- Starring: Carolyn Taylor; Aurora Browne; Bruno Feldeisen; Kyla Kennaley;
- No. of episodes: 1

Release
- Original network: CBC Television
- Original release: November 13, 2019

Season chronology
- ← Previous Season 3 Next → Season 4

= The Great Canadian Holiday Baking Show =

Television cooking show

The Great Canadian Holiday Baking Show is a Christmas special edition of The Great Canadian Baking Show.

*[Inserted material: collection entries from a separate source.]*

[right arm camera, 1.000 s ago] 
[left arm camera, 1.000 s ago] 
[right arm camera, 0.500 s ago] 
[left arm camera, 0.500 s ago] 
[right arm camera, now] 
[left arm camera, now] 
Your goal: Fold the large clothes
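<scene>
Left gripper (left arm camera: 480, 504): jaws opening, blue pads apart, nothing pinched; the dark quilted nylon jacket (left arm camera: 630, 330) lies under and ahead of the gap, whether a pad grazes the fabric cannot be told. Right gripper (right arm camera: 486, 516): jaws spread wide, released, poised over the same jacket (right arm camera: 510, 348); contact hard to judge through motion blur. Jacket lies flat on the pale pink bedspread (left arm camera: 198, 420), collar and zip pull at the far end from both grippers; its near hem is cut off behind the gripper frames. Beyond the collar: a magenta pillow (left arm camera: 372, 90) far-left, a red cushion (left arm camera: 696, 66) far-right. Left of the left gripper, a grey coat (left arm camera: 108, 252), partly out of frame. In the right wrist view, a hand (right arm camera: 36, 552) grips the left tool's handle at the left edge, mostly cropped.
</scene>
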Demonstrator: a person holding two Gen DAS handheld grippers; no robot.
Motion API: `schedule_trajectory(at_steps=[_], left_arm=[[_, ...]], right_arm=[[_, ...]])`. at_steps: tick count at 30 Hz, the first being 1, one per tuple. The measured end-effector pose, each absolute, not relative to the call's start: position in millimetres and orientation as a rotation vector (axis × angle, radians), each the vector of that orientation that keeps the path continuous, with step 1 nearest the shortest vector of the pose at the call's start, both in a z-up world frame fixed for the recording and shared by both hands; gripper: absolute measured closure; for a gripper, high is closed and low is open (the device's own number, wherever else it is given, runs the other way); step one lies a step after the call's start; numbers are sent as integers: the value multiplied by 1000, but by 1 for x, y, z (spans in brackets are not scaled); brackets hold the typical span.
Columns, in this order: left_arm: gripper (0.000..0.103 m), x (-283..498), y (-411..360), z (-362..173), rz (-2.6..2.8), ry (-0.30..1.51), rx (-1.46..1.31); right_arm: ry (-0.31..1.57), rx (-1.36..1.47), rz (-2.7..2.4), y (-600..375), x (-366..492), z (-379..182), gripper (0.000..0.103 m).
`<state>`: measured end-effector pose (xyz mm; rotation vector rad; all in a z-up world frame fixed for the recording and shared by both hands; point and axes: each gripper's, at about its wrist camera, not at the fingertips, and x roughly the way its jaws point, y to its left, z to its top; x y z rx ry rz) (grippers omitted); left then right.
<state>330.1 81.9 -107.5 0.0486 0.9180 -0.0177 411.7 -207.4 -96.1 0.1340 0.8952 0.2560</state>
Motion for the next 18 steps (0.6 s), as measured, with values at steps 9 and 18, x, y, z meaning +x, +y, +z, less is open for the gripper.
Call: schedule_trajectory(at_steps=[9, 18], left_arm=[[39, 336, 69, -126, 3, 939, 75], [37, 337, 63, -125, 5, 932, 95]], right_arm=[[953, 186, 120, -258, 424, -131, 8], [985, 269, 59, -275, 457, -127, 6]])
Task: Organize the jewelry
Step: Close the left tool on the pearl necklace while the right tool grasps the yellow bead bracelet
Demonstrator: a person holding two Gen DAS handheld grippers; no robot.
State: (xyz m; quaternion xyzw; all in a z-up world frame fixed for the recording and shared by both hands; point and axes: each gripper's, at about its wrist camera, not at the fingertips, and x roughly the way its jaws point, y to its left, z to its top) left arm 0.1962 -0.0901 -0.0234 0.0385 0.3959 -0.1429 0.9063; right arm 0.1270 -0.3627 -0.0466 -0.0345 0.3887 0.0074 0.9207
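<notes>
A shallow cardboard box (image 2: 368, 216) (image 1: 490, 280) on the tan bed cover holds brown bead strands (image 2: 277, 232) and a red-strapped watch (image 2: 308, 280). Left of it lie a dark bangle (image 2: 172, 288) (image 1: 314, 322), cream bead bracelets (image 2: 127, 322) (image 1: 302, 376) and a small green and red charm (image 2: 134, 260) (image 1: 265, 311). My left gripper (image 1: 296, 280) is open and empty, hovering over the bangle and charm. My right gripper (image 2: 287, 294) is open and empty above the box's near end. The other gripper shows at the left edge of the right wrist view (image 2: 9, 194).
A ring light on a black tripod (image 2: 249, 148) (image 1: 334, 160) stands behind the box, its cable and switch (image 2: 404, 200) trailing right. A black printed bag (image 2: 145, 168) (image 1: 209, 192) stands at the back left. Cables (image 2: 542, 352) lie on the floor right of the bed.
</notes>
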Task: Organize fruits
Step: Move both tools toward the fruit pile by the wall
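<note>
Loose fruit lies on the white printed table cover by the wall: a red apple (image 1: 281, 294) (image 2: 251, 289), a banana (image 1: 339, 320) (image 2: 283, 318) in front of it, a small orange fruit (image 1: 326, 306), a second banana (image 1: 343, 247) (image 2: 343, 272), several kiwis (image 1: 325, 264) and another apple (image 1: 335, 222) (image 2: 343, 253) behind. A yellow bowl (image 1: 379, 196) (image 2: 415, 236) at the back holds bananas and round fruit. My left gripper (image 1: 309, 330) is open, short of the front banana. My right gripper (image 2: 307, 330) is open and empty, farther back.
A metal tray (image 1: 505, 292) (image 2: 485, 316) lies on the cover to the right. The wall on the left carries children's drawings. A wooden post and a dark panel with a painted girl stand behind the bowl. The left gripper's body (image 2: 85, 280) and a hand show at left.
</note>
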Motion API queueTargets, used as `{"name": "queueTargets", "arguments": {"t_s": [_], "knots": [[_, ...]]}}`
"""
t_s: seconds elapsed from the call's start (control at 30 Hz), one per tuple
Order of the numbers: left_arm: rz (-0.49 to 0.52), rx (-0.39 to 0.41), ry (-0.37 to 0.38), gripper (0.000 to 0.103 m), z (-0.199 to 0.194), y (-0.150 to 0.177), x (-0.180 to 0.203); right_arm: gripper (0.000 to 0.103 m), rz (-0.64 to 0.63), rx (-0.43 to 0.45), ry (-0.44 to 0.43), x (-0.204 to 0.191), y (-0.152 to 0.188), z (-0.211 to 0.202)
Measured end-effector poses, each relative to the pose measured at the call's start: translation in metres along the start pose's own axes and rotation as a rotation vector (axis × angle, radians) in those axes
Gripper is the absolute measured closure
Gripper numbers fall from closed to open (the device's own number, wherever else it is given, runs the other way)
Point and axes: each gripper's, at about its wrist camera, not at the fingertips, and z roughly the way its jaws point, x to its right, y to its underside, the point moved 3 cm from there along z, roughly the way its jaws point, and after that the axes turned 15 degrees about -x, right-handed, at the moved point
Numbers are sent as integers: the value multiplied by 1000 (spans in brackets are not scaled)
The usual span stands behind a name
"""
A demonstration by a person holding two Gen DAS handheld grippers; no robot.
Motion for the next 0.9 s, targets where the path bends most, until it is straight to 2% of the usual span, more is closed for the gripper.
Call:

Episodes have featured bakers from previous seasons of The Great Canadian Baking Show competing in season baking challenges to be named "Star Holiday Baker". Four episodes of The Great Canadian Holiday Baking Show have aired, in 2019, 2021, 2022, and 2023 respectively.

==2019==

The first episode of The Great Canadian Holiday Baking Show aired on November 13, 2019. It featured four bakers from the show's first two seasons returning to compete in seasonal baking challenges.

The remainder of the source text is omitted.